The frame below is a local iframe whose document is embedded inline via srcdoc. That document contains:

  1. A line that reads “JavaScript is DISABLED in this frame” by default.
  2. An inline <script> that, if it runs, rewrites that line to “JavaScript is ENABLED in this frame”.

The detector is part of the frame itself, so it runs on load with no help from the top-level page. Whatever the frame shows is the definitive answer: the wording only changes if the frame’s own script actually executed. No network request and no arithmetic proxy is involved.

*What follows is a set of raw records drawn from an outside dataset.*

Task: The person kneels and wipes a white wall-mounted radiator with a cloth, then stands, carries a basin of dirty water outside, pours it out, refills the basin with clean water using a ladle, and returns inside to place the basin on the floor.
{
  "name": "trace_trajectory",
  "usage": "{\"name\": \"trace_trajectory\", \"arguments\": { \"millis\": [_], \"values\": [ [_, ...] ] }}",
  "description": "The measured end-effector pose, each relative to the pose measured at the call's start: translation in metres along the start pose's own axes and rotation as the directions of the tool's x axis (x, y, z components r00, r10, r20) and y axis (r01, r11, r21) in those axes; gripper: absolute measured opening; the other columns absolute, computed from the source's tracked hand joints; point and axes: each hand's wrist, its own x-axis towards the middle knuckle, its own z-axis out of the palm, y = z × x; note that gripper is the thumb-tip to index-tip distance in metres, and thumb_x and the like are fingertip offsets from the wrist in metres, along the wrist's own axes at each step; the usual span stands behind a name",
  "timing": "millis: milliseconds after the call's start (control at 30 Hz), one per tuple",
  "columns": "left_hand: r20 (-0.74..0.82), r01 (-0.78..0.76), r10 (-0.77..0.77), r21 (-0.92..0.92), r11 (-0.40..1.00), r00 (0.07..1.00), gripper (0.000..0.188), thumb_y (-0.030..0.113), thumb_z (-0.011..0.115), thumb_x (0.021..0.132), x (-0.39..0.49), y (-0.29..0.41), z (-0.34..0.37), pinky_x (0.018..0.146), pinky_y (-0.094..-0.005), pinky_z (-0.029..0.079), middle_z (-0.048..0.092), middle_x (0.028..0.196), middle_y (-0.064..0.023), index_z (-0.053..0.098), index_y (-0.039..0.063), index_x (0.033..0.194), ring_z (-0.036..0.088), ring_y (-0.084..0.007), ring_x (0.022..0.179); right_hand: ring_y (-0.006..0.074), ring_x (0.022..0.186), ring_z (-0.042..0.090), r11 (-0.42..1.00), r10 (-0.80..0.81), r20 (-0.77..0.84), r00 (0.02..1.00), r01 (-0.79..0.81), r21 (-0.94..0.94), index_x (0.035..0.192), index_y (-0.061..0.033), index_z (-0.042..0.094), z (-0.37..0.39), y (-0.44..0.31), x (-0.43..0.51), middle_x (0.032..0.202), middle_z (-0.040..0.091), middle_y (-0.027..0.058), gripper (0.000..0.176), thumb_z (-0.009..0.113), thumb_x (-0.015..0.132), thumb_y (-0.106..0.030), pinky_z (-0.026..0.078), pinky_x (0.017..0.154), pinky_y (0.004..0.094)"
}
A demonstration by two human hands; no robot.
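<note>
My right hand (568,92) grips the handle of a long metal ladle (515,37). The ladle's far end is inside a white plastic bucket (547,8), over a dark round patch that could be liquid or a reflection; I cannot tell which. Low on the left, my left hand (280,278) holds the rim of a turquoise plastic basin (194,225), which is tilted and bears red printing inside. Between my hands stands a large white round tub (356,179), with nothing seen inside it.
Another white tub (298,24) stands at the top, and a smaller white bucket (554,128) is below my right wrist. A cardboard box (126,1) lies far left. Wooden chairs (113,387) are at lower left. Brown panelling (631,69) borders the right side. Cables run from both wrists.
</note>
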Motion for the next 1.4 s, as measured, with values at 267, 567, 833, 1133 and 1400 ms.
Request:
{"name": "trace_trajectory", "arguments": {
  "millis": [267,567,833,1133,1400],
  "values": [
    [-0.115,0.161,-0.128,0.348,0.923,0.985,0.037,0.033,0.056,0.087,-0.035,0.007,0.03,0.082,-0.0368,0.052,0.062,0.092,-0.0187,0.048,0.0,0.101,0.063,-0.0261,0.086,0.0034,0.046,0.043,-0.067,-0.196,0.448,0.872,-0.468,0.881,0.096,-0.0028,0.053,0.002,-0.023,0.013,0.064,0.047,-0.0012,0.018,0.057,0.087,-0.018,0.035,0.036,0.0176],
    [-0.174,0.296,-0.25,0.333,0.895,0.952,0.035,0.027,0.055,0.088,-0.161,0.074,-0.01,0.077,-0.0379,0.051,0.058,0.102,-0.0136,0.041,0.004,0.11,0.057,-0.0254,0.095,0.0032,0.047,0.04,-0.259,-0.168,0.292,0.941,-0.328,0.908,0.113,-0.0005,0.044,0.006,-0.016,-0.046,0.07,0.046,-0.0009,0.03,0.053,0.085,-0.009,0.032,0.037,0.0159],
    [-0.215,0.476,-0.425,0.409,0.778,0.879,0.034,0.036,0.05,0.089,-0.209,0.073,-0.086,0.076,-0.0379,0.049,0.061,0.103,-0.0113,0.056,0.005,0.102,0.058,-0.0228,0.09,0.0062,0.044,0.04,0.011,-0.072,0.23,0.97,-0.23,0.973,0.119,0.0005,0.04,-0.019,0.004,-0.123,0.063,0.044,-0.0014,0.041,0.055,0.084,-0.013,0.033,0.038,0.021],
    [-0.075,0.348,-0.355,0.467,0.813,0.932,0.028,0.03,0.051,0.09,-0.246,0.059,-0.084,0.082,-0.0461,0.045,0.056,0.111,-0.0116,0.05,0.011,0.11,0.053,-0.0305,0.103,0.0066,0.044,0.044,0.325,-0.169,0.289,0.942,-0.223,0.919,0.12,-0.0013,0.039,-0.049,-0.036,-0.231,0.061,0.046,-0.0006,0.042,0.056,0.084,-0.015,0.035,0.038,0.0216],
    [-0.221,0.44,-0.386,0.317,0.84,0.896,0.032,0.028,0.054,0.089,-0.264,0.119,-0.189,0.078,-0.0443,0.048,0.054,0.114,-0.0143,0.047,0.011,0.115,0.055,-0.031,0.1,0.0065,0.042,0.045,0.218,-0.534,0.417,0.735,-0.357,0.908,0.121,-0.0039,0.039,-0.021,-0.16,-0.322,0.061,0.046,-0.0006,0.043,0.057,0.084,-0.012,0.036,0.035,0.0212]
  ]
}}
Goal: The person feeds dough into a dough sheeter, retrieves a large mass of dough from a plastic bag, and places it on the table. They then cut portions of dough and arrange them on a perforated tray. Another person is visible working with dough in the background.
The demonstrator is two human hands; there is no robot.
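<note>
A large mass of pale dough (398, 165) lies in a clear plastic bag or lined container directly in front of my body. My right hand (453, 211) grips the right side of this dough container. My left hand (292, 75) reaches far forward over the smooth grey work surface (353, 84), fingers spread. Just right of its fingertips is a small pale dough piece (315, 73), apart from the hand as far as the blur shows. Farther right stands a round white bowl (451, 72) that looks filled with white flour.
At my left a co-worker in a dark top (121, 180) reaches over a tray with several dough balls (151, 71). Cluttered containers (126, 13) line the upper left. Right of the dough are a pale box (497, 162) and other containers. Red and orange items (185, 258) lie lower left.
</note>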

Because this iframe document is local to the embedding page, a browser’s script-blocking policy should apply equally to both contexts.

To test: load this page with JavaScript enabled and confirm the frame reports ENABLED. Then disable JavaScript for this page and reload. If the frame still reports ENABLED with JS disabled, the browser’s JS policy is not correctly propagated to local iframe documents.

Frame output

The detector runs automatically when the frame loads.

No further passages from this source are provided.